On the other hand, comparison of the centroid values of the Δ[total‐Hb] among HC, MDD, and BDD subjects revealed no significant differences, despite previous studies indicating that this variable may be a useful diagnostic tool in BDD. Therefore, we considered it necessary to have an index that can accurately differentiate between BDD and MDD, which are not centroid values, in wNIRS measurements. Thus, we proposed the 20–40 ratio as a new differential index in this study. Because a more gradual increase of the Δ[total‐Hb] in the BDD subjects was noticeable, we found significant differences between BDD and MDD subjects, and BDD and HC subjects, using the 20–40 ratio as an indicator. We calculated 2.17 for the left and 1.79 for the right as optimal values for BDD and MDD subjects. In this study, we did not measure special locations such as the language area, and organic disease was also an exclusion criterion for participation, so we considered functional and anatomical left–right differences to be scant, and we proposed a differential diagnosis of BDD if the 20–40 ratio of either the left or right side exceeds 2.00 as a threshold value. This method has two possible advantages. One is that it is easy to use because it does not require two thresholds for clinical use. Another is that this method increases the robustness of the differential diagnosis method. This takes advantage of the fact that both left and right data behave in the same way, making it possible to diagnose even if one of the data is not accurate for some reason.

This study investigated the ability of wNIRS (HOT‐2000) to discriminate between BDD and MDD, and proposed a new index. We believe that wNIRS and the new index in clinical diagnosis have the potential to significantly improve the ability to differentiate BDD from MDD at an early stage and may have contributed an important step toward solving the current problem in psychiatry of the lack of diagnosis based on objective measurements. In the future, the clinical usefulness of this diagnostic method should be verified by using it in a larger number of patients. The influence of various patient backgrounds, for example, age, sex, severity of illness, and medication on the accuracy of differentiation, as well as the influence of changing NIRS equipment, should also be investigated. As mentioned earlier, it should be noted that although medication has been reported to have no significant effect on NIRS results, there are a few reports that mention a possible influence [42, 43].

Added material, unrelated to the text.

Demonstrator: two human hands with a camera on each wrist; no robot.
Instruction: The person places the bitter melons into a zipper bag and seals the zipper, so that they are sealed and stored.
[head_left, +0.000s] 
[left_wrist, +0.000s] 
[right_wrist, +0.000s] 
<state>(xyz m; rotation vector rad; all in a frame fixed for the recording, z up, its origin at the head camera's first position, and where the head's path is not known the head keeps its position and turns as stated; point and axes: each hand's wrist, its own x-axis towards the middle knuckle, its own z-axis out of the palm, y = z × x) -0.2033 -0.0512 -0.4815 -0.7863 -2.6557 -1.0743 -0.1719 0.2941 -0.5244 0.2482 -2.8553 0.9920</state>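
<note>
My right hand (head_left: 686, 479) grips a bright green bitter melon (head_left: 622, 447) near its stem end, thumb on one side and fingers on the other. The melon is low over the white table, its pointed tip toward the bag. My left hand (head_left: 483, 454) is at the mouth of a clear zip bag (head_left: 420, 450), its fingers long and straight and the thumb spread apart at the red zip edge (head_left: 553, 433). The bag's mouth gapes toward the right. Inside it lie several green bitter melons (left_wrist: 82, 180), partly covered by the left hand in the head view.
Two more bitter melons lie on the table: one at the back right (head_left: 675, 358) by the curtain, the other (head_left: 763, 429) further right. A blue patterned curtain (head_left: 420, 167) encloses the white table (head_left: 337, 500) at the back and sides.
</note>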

In recent years, NIRS and MRI have been used to elucidate the pathophysiology of bipolar disorder. Lim et al. demonstrated significant differences in functional connectivity between HC and bipolar disorder by observing the prefrontal language network with 48 NIRS detectors placed on the forehead [44]. Similarly, a study by Romeo et al. using functional MRI showed differences in functional connectivity across a broader brain region, including the frontal lobe, between HC and bipolar disorder [45]. These findings support the notion that NIRS measurements confined solely to the prefrontal cortex can detect significant differences between the two groups. While it is difficult to discuss brain functional connectivity or pathophysiology based solely on our results, such reports suggest that employing a simple wNIRS device worn only on the forehead for disease differentiation is a valid approach.

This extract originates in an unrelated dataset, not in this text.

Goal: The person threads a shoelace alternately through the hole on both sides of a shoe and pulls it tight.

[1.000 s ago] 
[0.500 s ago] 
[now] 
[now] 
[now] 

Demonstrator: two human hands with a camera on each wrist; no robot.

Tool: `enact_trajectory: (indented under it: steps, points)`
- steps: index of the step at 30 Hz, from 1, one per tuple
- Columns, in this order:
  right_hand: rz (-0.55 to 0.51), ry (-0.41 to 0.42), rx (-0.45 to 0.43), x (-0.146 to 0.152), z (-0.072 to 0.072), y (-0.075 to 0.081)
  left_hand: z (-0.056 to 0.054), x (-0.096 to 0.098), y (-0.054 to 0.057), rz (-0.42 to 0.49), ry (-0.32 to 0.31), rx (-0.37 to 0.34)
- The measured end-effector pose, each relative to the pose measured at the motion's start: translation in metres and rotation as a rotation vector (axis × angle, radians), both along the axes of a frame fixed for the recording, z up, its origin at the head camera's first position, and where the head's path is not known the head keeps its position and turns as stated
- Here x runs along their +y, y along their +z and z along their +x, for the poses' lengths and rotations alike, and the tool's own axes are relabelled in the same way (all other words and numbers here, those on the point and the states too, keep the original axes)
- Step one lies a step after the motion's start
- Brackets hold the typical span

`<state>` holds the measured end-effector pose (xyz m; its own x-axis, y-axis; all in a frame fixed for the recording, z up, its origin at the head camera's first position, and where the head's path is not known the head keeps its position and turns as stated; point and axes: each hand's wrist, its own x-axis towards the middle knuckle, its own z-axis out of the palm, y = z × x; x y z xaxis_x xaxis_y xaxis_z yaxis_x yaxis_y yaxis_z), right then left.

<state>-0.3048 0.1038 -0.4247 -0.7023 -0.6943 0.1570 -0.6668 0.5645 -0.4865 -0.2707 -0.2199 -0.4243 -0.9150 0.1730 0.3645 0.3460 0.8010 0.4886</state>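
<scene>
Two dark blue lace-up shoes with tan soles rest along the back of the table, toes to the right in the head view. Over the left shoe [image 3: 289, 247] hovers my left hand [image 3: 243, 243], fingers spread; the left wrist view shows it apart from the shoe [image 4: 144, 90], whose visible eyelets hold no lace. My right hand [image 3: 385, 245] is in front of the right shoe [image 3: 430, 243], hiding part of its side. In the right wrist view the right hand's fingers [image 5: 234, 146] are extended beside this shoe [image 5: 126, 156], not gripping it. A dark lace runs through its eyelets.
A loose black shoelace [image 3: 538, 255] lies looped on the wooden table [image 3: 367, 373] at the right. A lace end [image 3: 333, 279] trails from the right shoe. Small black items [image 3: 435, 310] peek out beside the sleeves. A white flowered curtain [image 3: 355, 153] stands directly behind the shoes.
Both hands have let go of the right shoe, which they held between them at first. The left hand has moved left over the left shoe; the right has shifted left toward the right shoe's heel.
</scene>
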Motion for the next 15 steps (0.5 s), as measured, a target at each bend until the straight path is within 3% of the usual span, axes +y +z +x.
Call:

Given the convenience of wNIRS, we postulated that wNIRS would be clinically useful even if its performance were equivalent to that of cNIRS. Therefore, the performance of wNIRS, HOT‐2000, was evaluated for BDD and MDD. As a result, it is notable that the wNIRS and the novel analysis method proposed in this study demonstrated high differential diagnostic accuracy. The new method may also be applied to data obtained via cNIRS, potentially yielding enhanced outcomes. It is anticipated that the accurate differential diagnosis enabled by NIRS will result in a significant change in the utilization of objective diagnostic methods based on measurements with equipment for clinical testing in the future clinical practice of psychiatric disorders.

5. Conclusions

We proposed a new differential diagnosis method for BDD and MDD using wNIRS, which is inexpensive to install, easy to move and attach to the patient, and expected to have high differential diagnostic performance.

Author Contributions

All contributors planned the experiment, Yuji Sasaki measured the subjects at the Cooperating Hospital, and all contributors analyzed the data and discussed the results. Yuji Sasaki wrote the manuscript, and Koichi Ishizu, Akitoshi Seiyama, and Naozo Sugimoto supervised and corrected the manuscript. All contributors reviewed and approved the final version of the manuscript.

Conflicts of Interest

The authors declare no conflicts of interest.

Acknowledgments

The authors would like to thank all the participants in this study and Soujinkai Chikugoyoshii Cocorohospital for allowing us to take measurements.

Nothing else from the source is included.